When asked the last night he socialised with any of the CRC board members, Mr Ahern said: "That's a good question. Well, Tony Kett is dead years so unfortunately I wouldn't have been able to have a drink with him. I would not say I had a drink with Paul Kiely ... I certainly haven't had a drink with him in this calendar year and this is the end of the year."
He said he has seen Vincent Brady "at matches", but added: "I never discussed anything with Vincent Brady. I didn't even know he was on the CRC and I didn't even know Jim Nugent was chairman.
"All of these fellas, as far as I knew, did this voluntarily. They worked on a voluntary board. And I don't think in all the years I was Taoiseach, I don't think I ever went to CRC for an official engagement," he said.
Mr Ahern said the only times he visited the CRC was to use the swimming pool or for treatment for an injury. He was using the services of an orthopaedic consultant and a physiotherapist who were based at the CRC and paid them for their services.
"I banjaxed my leg a few years ago and one of the places I went to for treatment was the CRC. I was in the Mater and I went for some treatment in the CRC. That was it. That was for my leg when I was in crutches last year. But the Mater was the main place I went for it.

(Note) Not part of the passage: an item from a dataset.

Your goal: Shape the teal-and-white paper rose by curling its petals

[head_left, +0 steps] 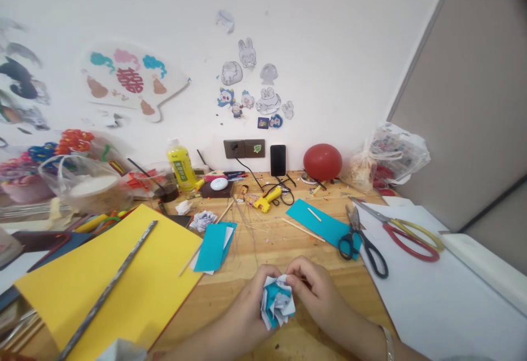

"I also received some treatment in the CRC because they have the equipment for it. That was it," he told the Sunday Independent.
He said the salaries and pensions at the CRC was a matter for the Public Accounts Committee. He said that he hoped the situation could be dealt with as a matter of urgency so important charity work could begin again.
As the fallout for charities and voluntary hospitals paying top ups to their executives continues, the Sunday Independent has learnt that the Department of Finance sanctioned inflated pensions for senior executives in charities and voluntary hospitals based on their unauthorised top ups and allowances. The Department signed off on the additional pension payments to three retiring health executives in 2009 and 2010 who argued their pensionable salary should include their unauthorised allowances.
The HSE and the Department of Health are investigating whether other retired charity and hospital executives are getting pensions based on their full topped up salaries.
A spokesperson said that "current policy" was that "top ups" are not pensionable.
However, the former executive of the CRC, Mr Kiely, who retired earlier this year, told the Public Accounts Committee last week his €90,000 pension was calculated on his topped up salary.
The chairman of the Public Accounts Committee, John McGuinness, plans to investigate the number of health agency executives who got bigger pensions thanks to their unsanctioned salary top ups, and who knew about them.
The Health Service Executive and the Department of Health will be questioned at the PAC later this week.